11 | 0 | 0 | 0 | 0 | 0 | 0 | 0 | 0 | 0 | 0 | 0 | 1 |

Now the thing is – with this representation, all words are basically equidistant from each other!

If we want to find similarities between words, we have to look at a corpus of texts, build a *co-occurrence matrix* and perform dimensionality reduction (using, e.g., singular value decomposition).

Let’s take a second example sentence, like this one Lev Tolstoj wrote after having read Hadley ;-)

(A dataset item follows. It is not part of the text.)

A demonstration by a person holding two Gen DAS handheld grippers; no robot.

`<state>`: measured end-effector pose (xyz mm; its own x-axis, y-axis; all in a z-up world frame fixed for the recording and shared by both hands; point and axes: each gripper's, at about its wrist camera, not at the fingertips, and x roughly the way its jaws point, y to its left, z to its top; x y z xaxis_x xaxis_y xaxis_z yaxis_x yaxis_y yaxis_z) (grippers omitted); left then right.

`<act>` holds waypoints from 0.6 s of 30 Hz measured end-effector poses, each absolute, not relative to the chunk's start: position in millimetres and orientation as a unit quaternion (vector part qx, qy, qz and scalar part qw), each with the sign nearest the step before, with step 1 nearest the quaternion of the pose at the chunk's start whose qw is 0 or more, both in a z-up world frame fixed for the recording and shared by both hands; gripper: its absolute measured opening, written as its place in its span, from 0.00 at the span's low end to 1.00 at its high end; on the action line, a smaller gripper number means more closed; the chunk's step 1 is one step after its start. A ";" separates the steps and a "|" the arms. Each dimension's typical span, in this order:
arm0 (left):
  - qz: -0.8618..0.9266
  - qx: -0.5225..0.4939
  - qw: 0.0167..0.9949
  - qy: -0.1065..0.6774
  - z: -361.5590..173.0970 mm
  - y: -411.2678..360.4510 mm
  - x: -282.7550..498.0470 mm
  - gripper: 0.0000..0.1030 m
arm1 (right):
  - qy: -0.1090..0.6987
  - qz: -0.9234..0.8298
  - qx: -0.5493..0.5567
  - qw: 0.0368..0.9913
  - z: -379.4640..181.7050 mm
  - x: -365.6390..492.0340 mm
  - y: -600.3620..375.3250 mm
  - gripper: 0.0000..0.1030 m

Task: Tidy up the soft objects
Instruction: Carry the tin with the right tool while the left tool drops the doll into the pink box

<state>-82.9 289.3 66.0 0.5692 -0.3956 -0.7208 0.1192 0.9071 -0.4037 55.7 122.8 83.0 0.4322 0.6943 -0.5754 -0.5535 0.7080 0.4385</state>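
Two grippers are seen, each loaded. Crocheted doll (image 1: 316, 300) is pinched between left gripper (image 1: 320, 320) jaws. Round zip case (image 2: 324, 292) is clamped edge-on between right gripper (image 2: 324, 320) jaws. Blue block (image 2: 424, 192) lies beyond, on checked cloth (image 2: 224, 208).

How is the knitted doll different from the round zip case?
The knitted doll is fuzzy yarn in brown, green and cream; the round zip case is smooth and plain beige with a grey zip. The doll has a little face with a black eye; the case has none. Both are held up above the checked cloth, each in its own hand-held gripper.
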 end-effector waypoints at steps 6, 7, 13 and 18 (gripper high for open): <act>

Happy families are all alike; every unhappy family is unhappy in its own way.

This is what the beginning of a co-occurrence matrix would look like for the two sentences:

tidy | dataset | is | all | alike | but | every | messy | in | its | own | way | happy | family | unhappy | |
---|---|---|---|---|---|---|---|---|---|---|---|---|---|---|---|

tidy | 0 | 2 | 2 | 1 | 1 | 1 | 1 | 2 | 1 | 1 | 1 | 1 | 0 | 0 | 0 |

dataset | 2 | 0 | 2 | 1 | 1 | 1 | 1 | 2 | 1 | 1 | 1 | 1 | 0 | 0 | 0 |

is | 1 | 2 | 1 | 1 | 1 | 1 | 1 | 2 | 1 | 1 | 1 | 1 | 1 | 2 | 1 |

As you can imagine, in reality such a co-occurrence matrix will quickly become very, *very* big. And after dimensionality reduction, we will have lost a lot of information about individual words.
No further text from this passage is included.